2. The method of claim 1, wherein at least one indicator input item include at least one of: (i) economic information, (ii) employment information, (iii) inflation information, (iv) equity information, (v) debt information, (vi) construction information, (vii) backlog information, (viii) new order information, (ix) vacancy information, (x) interest rate information, (xi) money supply information, (xii) payment information, and (xiii) delinquency information.
3. The method of claim 1, wherein said selecting further comprises:
identifying the target business segment;
identifying a series of potential indicator input items; and
evaluating the potential indicator input items.
4. The method of claim 3, wherein said evaluation is associated with at least one of: (i) seasonally adjusted information, (ii) rolling median information, (iii) standardized values, (iv) correlation coefficients, (v) weighted averages, and (vi) graphical analysis.
5. The method of claim 1, wherein the target business segment is associated with at least one of: (i) an industry, (ii) an industry segment, (iii) a market, (iv) a market segment, (v) a customer, and (vi) a group of customers.
6. The method of claim 5, wherein the target business segment is further associated with at least one of: (i) a collateral type, (ii) a geographic location, and (iii) a customer type.
7. The method of claim 5, wherein the target business segment is associated with at least one of: (i) manufacturing, (ii) construction, (iii) retail trade, (iv) services, (v) wholesale trade, (vi) agriculture, (vii) forestry, (viii) fishing, (ix) mining, (x) transportation, (xi) communication, (xii) utility, (xiii) electric, (xiv) gas, (xv) sanitary services, (xvi) finance, (xvii) insurance, (xviii) real estate, and (xix) public administration.
8. The method of claim 1, wherein the condition is associated with at least one of: (i) an economic condition, (ii) a payment information, (iii) a business cycle, and (iv) an industry behavior.
9. The method of claim 1, wherein the condition is associated with a plurality of bins.
10. The method of claim 9, wherein at least one bin is associated with at least one of: (i) an above trend business level, (ii) a trend business level, and (iii) a below trend business level.
11. The method of claim 1, wherein said automatic generation is associated with a linear optimization technique.
12. The method of claim 1, wherein the forecast model is associated with weighing factors applied to each indicator input item.
13. The method of claim 1, wherein the forecast model is associated with at least one of: (i) leading indicator information, (ii) lagging indicator information, and (iii) coincident indicator information.
14. The method of claim 1, further comprising
predicting future conditions based on current indicator input items and the forecast model.
15. The method of claim 14, further comprising:
adjusting a adjusting a score associated with an existing credit account based on said prediction.

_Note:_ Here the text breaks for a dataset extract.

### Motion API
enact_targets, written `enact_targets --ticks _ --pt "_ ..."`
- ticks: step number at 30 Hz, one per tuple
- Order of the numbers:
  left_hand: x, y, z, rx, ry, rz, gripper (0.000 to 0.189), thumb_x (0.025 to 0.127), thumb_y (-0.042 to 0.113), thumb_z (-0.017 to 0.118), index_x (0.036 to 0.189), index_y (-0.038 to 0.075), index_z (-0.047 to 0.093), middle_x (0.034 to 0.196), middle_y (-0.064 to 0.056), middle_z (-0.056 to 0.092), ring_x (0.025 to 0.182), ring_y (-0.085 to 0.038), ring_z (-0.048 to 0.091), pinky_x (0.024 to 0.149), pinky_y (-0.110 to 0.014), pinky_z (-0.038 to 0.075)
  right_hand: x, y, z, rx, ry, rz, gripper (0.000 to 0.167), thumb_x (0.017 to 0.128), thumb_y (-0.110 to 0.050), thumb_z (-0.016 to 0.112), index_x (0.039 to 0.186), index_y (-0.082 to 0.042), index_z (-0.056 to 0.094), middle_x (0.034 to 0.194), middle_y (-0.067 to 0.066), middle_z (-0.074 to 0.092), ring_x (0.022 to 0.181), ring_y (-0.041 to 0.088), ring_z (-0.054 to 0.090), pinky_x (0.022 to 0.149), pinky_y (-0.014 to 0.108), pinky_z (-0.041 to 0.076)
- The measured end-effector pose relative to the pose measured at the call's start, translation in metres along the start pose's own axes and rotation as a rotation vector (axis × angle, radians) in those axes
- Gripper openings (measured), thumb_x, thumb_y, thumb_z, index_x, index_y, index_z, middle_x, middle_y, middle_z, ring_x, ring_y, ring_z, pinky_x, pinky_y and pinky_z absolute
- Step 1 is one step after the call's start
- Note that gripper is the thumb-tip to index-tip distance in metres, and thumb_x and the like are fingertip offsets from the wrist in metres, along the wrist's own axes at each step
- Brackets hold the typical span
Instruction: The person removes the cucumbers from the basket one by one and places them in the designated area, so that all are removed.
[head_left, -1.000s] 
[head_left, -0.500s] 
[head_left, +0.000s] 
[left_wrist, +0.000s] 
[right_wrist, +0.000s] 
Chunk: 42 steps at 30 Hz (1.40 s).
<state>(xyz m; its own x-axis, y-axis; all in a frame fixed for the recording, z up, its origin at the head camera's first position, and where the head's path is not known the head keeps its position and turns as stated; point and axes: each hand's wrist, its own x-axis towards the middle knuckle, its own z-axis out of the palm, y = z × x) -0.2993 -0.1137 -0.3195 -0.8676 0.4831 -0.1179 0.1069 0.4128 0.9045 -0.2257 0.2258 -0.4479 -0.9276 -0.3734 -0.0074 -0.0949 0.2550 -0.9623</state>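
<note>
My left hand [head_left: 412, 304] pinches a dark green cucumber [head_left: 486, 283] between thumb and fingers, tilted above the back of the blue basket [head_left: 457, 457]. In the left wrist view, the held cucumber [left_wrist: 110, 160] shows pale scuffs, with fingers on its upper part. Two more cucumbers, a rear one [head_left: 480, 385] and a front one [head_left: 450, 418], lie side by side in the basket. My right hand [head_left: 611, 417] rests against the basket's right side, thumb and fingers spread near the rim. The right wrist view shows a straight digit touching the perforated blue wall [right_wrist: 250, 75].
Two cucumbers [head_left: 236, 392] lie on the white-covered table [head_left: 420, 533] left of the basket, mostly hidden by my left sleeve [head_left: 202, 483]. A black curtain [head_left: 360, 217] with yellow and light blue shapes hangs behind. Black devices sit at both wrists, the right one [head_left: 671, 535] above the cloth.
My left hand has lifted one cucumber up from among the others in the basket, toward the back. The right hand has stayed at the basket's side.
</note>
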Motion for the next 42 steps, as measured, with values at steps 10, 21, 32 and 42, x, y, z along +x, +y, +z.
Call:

16. The method of claim 14, further comprising:
adjusting a potential credit deal based on said prediction.
17. The method of claim 16, wherein said adjusting is associated with at least one of: (i) a loan amount, (ii) a loan spread, (iii) a loan duration, (iv) a loan term, and (v) a lease.
18. The method of claim 14, wherein said predicting is associated with a long term performance forecast in accordance with a time series model.
19. An apparatus, comprising:
a processor; and
a storage device in communication with said processor and storing instructions adapted to be executed by said processor to:
determine at least one condition associated with a target business segment;
select a series of indicator input items; and
automatically generate a forecast model for the target business segment based on historic information associated with the series of indicator input items and the condition.
20. The apparatus of claim 19, wherein said storage device further stores at least one of: (i) a customer database, (ii) an account database, (iii) an indicator input database, (iv) a condition database, (v) a forecast model database, and (vi) a risk information database.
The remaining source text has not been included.